Vivemos em um tempo em que a tecnologia está substituindo momentos de socialização e de convívio prazeroso entre as pessoas. As famílias passam mais tempo olhando para as redes sociais dos celulares do que conversando, onde se nota uma necessidade desenfreada das pessoas em “postar”, “compartilhar” e “curtir” fotos/stories em vez de aproveitarem os momentos prazerosos em que estejam experimentando. Isso nos leva a indagar se as relações humanas não estariam comprometidas na modernidade, sendo que até mesmo o estudo acadêmico é contaminado pelo acesso de informações fast-food, plágios, trabalhos feitos no sistema “copia e cola”, alunos reproduzindo leituras sem reflexão ou raciocínio, todos sendo atropelados por novidades que aparecem a cada minuto.

Um crítico da modernidade, o sociólogo Zygmunt Bauman, falecido em 2017, consagrou-se principalmente com o conceito de liquidez e o diagnóstico do individualismo. Este autor utiliza o conceito “relações líquidas” para demonstrar que a modernidade se tornou cada vem mais ágil e consumista, o que provocou uma verdadeira revolução não somente nas relações humanas, mas também na ciência, na educação, na saúde, dentre outras áreas.

Para isso, compreendo que os professores, como profissionais que tiveram a experiência de conviver numa sociedade sem esta ansiedade compulsiva por informações fast-food, possuem um compromisso muito além da transmissão de conteúdo. Falo da missão de mostrar para os alunos a importância de se manter na profissão a satisfação em se desenvolver dia a dia a sua formação acadêmica, investindo no bem-estar do seu lado profissional e pessoal.

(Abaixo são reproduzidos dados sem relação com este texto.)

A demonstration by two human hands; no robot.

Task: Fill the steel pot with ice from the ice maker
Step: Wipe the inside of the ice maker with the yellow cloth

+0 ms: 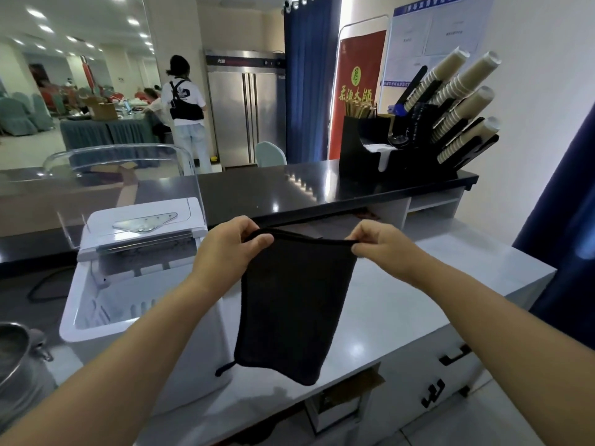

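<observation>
A black cloth (pixel 289 304) hangs in front of me above the grey counter. My left hand (pixel 225 249) pinches its top left corner and my right hand (pixel 383 246) pinches its top right corner, stretching the upper edge between them. The white ice maker (pixel 106 320) stands to the left with its clear lid (pixel 122 178) raised; its inner basket is visible, and I cannot make out ice in it. The steel pot (pixel 19 358) sits at the far left edge, only partly in view, left of the ice maker.
A grey counter (pixel 402 317) with drawers runs under the cloth. Behind it is a raised black bar top (pixel 289 191) carrying a black cup-and-straw organiser (pixel 418 136). A person stands further back by a steel fridge (pixel 244 117). A blue curtain (pixel 566 220) hangs at right.
</observation>
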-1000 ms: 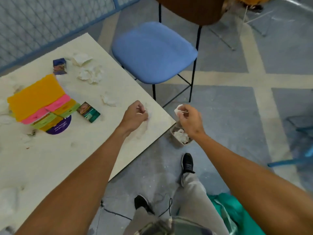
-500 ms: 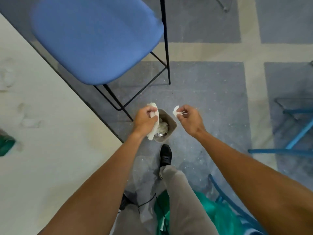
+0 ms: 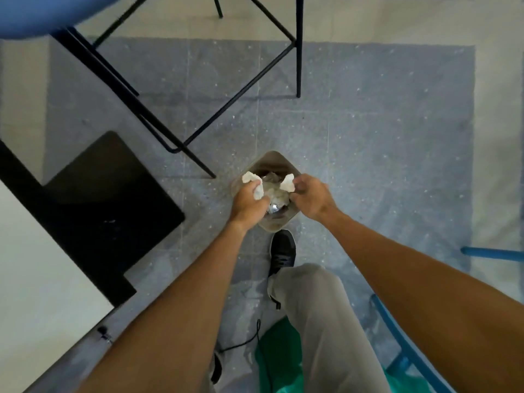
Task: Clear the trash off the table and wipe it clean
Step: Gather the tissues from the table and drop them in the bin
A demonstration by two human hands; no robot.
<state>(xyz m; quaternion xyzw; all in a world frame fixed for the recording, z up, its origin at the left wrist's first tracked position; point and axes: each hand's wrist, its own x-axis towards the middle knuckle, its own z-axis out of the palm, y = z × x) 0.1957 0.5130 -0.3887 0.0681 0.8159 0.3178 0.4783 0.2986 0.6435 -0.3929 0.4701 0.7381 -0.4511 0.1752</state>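
Observation:
A small grey trash bin (image 3: 272,161) stands on the floor, with crumpled white paper and something shiny inside. Both my hands hover over its mouth. My left hand (image 3: 249,201) grips a crumpled white tissue (image 3: 253,184) that sticks out above my fingers. My right hand (image 3: 310,198) pinches a smaller white paper scrap (image 3: 287,183). Only the corner of the white table (image 3: 37,279) shows at the left edge; its top with the other trash is out of view.
A blue chair seat (image 3: 34,12) sits at top left, its black legs (image 3: 181,148) reaching down close to the bin. The table's black base (image 3: 113,199) lies left of the bin. My shoe (image 3: 282,251) is just below the bin. Blue frame bars (image 3: 411,344) stand at right.
My view has tilted down from the table to the floor. Both hands moved off the table edge to above the bin, each still holding its paper.

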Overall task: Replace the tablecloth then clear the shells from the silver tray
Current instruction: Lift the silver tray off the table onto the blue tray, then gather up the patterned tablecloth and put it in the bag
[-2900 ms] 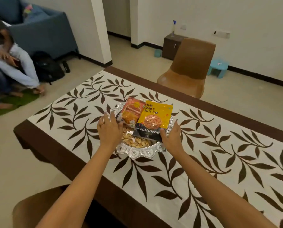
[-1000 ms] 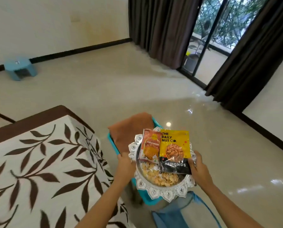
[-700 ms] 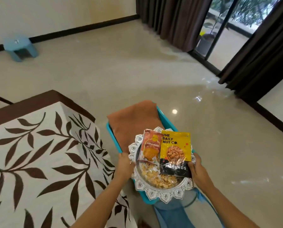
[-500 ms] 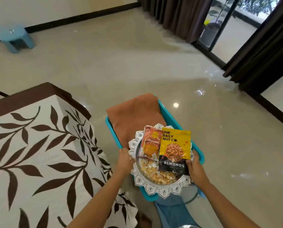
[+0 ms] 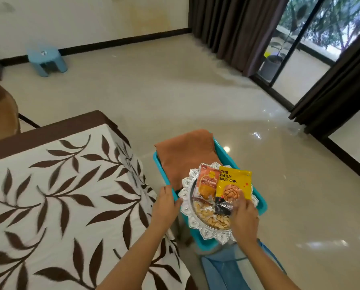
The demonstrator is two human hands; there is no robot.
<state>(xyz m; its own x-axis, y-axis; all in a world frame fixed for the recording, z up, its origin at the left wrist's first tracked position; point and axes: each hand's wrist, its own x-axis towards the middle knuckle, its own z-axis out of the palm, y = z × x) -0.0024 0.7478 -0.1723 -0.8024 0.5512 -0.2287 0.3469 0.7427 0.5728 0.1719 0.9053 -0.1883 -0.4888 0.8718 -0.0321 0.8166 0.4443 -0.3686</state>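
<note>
One scalloped silver tray (image 5: 208,232) sat on a turquoise plastic stool (image 5: 258,203), holding two glossy snack packets and loose shells (image 5: 208,216). Left hand (image 5: 164,208) fingers gripped its rim; right hand (image 5: 243,214) fingers grasped the yellow almond packet (image 5: 233,185).

Both bare forearms are extended forward and downward from the lower edge of the view. The left hand (image 5: 164,206) is held palm inward, its fingers curled around a rim at the left. The right hand (image 5: 243,215) is turned palm down, its fingers bent and pressed onto what lies beneath it. The 2 hands are kept near each other, not touching.
</note>
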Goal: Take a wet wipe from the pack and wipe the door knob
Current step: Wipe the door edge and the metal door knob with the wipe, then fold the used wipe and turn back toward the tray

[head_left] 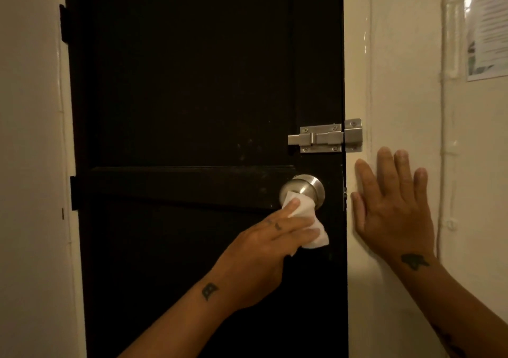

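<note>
A round brushed-metal door knob (305,187) sits on the right side of a black door (192,82). My left hand (264,247) holds a white wet wipe (310,220) and presses it against the lower front of the knob. My right hand (393,209) lies flat and open against the cream wall just right of the door edge, fingers spread upward. The wipe pack is not in view.
A steel slide bolt (324,137) is mounted above the knob and spans the door edge into the frame. Black hinges (64,23) show on the door's left side. A pipe (444,137) runs down the right wall beside a posted paper (486,27).
</note>
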The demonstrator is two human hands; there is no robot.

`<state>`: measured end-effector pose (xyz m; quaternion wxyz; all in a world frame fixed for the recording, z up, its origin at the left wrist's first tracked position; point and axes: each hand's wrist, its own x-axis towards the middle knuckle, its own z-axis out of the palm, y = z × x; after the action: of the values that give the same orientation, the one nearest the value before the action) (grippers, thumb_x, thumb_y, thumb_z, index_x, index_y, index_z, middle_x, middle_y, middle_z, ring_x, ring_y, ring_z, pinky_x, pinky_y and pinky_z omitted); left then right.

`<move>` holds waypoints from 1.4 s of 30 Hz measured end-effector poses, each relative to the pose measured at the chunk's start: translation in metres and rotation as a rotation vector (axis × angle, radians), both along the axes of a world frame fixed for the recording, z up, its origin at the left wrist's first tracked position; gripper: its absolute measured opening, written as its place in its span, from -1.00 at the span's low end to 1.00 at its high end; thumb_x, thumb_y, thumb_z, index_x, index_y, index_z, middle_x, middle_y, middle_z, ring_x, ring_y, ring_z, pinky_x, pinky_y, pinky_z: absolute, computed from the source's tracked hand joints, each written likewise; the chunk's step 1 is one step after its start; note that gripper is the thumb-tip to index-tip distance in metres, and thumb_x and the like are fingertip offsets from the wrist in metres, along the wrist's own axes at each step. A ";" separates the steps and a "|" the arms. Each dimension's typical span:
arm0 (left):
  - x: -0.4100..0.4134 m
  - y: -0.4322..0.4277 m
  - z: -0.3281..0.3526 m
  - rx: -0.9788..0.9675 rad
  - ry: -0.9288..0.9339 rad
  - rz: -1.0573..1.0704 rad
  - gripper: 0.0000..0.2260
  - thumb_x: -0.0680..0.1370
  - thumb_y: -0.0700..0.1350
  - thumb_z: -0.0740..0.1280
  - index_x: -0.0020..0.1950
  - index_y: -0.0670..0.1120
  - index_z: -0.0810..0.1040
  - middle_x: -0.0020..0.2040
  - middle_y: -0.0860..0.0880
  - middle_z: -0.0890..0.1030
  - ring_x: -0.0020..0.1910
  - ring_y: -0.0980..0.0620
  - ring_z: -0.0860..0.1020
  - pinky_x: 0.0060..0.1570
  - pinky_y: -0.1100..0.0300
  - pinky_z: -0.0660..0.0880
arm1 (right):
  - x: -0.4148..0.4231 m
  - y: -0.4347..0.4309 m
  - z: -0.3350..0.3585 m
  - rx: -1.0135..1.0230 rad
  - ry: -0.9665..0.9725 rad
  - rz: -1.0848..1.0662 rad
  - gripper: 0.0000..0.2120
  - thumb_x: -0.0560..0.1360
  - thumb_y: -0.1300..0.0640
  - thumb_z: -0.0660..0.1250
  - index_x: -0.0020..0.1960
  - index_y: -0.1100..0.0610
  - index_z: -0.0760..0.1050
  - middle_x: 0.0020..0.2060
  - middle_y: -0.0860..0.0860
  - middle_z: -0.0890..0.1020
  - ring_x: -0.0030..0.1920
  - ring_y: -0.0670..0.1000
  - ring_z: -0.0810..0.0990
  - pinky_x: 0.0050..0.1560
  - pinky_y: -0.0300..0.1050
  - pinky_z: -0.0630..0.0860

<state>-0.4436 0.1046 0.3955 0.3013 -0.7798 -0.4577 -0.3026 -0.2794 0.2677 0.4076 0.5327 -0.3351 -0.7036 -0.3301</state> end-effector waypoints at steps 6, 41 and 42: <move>0.017 0.007 0.036 0.051 -0.220 0.136 -0.52 0.53 -0.39 0.14 0.41 -0.10 0.22 0.43 0.05 0.20 0.39 0.27 -0.08 0.34 0.51 -0.16 | 0.001 -0.001 0.001 -0.006 -0.010 -0.005 -0.47 0.50 -0.01 0.00 0.40 0.22 0.22 0.39 0.34 0.24 0.40 0.35 0.12 0.34 0.31 0.05; -0.032 0.008 -0.069 -0.839 -1.455 -0.535 -0.85 0.40 -0.04 0.32 -0.14 -0.05 0.62 -0.11 0.07 0.66 -0.15 0.12 0.62 -0.26 0.28 0.53 | -0.029 -0.105 -0.095 -1.188 0.389 0.999 -0.71 0.32 -0.03 0.36 0.03 -0.03 0.51 -0.11 0.08 0.63 -0.10 0.04 0.60 -0.11 -0.15 0.56; -0.032 0.010 -0.072 -0.846 -1.459 -0.551 -0.86 0.42 -0.06 0.31 -0.13 -0.06 0.61 -0.10 0.06 0.66 -0.16 0.13 0.63 -0.27 0.30 0.52 | -0.029 -0.106 -0.095 -1.161 0.414 0.982 -0.72 0.31 0.01 0.34 0.01 0.02 0.53 -0.12 0.10 0.63 -0.11 0.06 0.60 -0.11 -0.14 0.56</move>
<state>-0.4753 0.1148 0.3231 -0.4628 -0.5211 -0.4052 -0.5917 -0.3083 0.1614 0.3124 0.4774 -0.2654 -0.7174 0.4324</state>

O desafio não é fácil, pois num ambiente profissional cada vez mais concorrido e injusto, em que temos, muitas vezes, que nos submeter a trabalhos penosos, horas de estudos e qualificação, para receber, como contraprestação, algo não condigno com nosso esforço. Mesmo assim, são nossos alunos, futuros profissionais, que terão a função de melhorar o ambiente que está a nossa frente, procurando humanizar as relações sociais, transformar a tecnologia como meio de garantia de qualidade de vida e, acima de tudo, manter-se satisfeito naquilo que escolheu para viver. Afinal de contas, “trabalhamos para viver e não vivemos para trabalhar”.

E o principal, entender que a tecnologia é um meio – não uma condição – para alcançar a felicidade. A resposta pode estar nas origens, onde Aristóteles nos passou a lição de que a felicidade está no exercício de prática de ações virtuosas, que por sua vez, estaria no meio-termo, na medida de que tanto o excesso quanto a falta têm impactos negativo (Aristóteles, 2003. p. 47).

Assim, apesar de aparentar-se óbvio e fácil de ser atingido, o maior desafio que enfrentaremos na atualidade será de encontrarmos um comportamento do ser humano ponderado, utilizando-se de sua liberdade para valorização das relações pessoais e profissionais, sendo tolerante, generoso e equilibrado.